◆ **Task objective**
Go line by line through the records and tally those that include "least". Respond with the tally only.

========================================

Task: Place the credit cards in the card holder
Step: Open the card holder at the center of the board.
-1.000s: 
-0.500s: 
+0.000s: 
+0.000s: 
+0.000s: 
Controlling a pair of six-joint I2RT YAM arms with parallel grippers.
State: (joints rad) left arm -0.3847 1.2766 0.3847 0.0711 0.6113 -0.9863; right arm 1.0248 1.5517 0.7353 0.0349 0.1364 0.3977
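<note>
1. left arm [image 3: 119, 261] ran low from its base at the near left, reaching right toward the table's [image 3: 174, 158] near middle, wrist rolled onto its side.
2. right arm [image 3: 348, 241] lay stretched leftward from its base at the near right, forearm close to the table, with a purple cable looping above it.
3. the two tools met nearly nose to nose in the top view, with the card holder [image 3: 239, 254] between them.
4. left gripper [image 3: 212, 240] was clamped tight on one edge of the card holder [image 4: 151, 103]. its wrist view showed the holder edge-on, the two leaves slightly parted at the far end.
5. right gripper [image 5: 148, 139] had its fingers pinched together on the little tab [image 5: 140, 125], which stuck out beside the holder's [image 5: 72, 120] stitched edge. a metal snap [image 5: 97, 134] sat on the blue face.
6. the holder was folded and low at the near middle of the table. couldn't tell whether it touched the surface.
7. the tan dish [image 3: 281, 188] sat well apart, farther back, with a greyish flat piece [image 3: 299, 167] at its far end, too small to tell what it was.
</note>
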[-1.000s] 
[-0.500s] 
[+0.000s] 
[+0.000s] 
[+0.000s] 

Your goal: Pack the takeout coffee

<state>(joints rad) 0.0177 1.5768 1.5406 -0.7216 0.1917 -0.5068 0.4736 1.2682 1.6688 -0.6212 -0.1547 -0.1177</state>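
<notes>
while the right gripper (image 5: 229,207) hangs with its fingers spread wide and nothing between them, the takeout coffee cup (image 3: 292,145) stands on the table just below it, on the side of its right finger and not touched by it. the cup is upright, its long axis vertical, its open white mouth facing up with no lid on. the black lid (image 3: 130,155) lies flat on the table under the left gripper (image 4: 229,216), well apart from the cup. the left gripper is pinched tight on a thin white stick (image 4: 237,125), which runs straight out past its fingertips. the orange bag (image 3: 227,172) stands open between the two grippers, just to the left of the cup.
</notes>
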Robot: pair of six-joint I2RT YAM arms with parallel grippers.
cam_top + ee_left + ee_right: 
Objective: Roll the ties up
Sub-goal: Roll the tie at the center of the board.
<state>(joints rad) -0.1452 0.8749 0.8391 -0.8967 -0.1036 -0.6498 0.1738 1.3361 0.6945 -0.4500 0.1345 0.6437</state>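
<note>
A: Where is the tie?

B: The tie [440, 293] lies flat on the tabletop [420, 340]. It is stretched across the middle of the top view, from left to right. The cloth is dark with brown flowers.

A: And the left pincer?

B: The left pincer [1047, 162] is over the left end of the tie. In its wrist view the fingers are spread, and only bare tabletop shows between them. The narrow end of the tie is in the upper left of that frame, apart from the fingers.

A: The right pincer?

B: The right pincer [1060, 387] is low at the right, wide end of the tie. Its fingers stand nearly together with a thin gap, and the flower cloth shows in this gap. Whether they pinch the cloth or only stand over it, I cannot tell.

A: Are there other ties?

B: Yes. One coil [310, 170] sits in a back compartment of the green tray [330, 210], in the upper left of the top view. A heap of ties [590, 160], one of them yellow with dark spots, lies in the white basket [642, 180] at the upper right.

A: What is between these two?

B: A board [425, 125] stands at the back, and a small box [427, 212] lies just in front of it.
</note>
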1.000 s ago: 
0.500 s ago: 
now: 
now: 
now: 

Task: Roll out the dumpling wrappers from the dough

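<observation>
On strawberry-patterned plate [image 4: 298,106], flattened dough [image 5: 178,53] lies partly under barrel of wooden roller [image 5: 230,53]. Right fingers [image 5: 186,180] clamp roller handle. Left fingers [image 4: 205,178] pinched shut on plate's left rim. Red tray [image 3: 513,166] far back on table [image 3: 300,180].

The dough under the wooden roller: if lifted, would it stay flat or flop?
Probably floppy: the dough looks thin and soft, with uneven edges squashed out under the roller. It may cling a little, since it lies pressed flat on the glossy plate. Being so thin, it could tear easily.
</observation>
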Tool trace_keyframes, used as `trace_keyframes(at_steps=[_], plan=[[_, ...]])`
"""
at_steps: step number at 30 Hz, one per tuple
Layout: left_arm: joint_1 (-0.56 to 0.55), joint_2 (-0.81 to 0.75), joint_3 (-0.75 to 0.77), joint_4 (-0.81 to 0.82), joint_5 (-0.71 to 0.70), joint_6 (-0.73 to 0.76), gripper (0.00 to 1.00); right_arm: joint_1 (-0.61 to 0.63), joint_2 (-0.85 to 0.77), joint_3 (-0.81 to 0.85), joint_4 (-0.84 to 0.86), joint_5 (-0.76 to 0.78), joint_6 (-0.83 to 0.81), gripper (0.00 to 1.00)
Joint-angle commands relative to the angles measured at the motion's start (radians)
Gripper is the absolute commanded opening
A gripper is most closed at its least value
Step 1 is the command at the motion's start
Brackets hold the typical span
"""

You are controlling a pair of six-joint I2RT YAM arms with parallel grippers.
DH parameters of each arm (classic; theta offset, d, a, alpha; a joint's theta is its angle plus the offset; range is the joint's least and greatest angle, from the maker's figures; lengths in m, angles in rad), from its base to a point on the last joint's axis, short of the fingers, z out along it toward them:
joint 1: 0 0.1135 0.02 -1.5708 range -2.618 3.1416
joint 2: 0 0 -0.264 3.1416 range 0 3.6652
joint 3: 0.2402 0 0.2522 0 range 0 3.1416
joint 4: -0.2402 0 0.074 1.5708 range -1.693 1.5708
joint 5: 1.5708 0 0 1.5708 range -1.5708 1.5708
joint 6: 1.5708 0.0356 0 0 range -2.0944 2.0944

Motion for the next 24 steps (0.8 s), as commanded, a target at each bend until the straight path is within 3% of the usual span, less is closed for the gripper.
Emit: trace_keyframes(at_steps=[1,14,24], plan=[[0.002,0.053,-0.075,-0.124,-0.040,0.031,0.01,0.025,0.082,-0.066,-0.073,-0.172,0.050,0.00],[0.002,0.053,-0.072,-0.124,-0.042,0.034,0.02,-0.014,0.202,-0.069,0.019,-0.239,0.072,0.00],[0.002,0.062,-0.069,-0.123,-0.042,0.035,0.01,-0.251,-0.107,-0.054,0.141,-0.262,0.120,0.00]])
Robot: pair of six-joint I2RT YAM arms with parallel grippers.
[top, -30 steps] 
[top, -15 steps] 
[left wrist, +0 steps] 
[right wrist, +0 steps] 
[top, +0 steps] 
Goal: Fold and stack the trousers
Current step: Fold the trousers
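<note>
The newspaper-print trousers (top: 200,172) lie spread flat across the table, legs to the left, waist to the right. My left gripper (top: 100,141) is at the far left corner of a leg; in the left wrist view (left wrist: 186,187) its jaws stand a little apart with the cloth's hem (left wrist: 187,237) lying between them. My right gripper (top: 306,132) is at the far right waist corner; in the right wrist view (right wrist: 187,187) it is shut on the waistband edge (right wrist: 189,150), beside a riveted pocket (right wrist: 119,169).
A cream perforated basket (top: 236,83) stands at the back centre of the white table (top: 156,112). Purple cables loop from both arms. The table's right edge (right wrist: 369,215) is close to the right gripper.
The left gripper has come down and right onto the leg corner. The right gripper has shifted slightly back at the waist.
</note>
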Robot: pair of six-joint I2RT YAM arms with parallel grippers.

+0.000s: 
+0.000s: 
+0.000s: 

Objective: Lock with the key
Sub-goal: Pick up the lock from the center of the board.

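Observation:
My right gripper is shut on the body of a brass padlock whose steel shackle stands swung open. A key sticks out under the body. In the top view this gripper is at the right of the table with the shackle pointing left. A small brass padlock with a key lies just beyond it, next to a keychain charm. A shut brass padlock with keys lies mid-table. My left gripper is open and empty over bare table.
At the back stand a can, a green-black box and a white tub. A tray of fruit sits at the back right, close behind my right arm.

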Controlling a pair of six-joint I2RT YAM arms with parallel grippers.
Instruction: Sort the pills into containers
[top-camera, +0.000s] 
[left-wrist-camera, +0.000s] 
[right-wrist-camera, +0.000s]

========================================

◆ **Answer area**
2